Walid Necib

« La maladie des enfants de la Lune », aussi appelée xeroderma pigmentosum, est une affection incurable qui provoque l’apparition de cancers et de tumeurs sur la peau en réaction à l’exposition à la lumière. Seule possibilité laissée aux personnes qui en sont atteintes, se soustraire à la lumière du jour, vivre dans des lieux sans fenêtres ou dont les vitres sont doublées d’un filtre, porter des combinaisons prévues pour être totalement imperméables aux ultra-violets.

Walid Necib a douze ans. Il est algérien et est atteint de la maladie des enfants de la lune. Faute d’avoir vécu dans un environnement suffisamment protégé et adapté, il a développé à plusieurs reprises des tumeurs et a déjà subi 22 opérations pour les ôter — autant de cicatrices qui le défigurent aujourd’hui. En juin 2006, ses parents, Messaoud et Samiha Necib, prennent la décision de venir le faire soigner en France. Après avoir attendu sans résultat un visa médical, ils entrent sur le territoire français avec un visa touristique. Arrivés à Marseille, ils font une demande d’asile médical. Mais, selon la loi du 24 juillet 2006 sur les enfants étrangers malades, seul un des parents peut bénéficier d’une autorisation de séjour à ce titre. Ce sera Samiha. Elle obtient six mois. Messaoud décide de rester aux côtés de sa famille, il se retrouve donc en situation irrégulière. L’autorisation de Samiha est renouvelée une fois, mais le 5 novembre 2007, le préfet des Bouches-du-Rhône délivre à la famille une obligation de quitter le territoire.

Un recours devant le tribunal administratif est engagé. RESF est en première ligne. La situation de Walid suscite une importante mobilisation à Marseille, notamment dans les quartiers nord où vit la famille. Un club de supporters de l’OM, Marseille Trop Puissant, ainsi que les joueurs de l’équipe, prennent parti pour l’enfant, organisent des opérations de communication lors de matchs.
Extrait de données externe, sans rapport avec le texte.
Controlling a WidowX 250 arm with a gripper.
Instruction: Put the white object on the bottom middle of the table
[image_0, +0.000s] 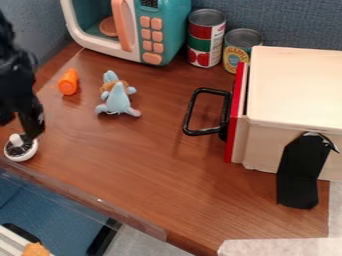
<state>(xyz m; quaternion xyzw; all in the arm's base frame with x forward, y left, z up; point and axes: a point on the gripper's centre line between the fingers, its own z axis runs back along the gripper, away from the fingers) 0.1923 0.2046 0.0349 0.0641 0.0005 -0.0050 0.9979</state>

La présidente de l’association Enfants de la Lune interpelle le préfet et témoigne : « Cette maladie est incurable à ce jour et seule une prévention comme l’a définie la Haute Autorité de santé dans son protocole de diagnostic et de soins en 2007 permet [d’en] ralentir l’évolution. En Algérie, aucun protocole n’est encore défini, et je sais, pour côtoyer les dermatologues algériens régulièrement, qu’ils sont très démunis face à cette maladie. Leurs moyens sont très insuffisants au regard des besoins et il y est très difficile de se procurer les protections vitales nécessaires. » Dans ce pays, les enfants atteints de la maladie ont un pronostic vital limité ; ils multiplient les tumeurs, les cancers de la peau, les brûlures et décèdent avant l’adolescence.

Suite à ce mouvement de solidarité et à sa médiatisation, en février 2008, la préfecture accorde à Samiha et à son fils une nouvelle autorisation de séjour de six mois. Quelque temps plus tard, le tribunal administratif annule finalement l’obligation de quitter le territoire et requiert la délivrance d’un titre de séjour pour l’ensemble de la famille. Walid et ses parents pourront donc rester en France.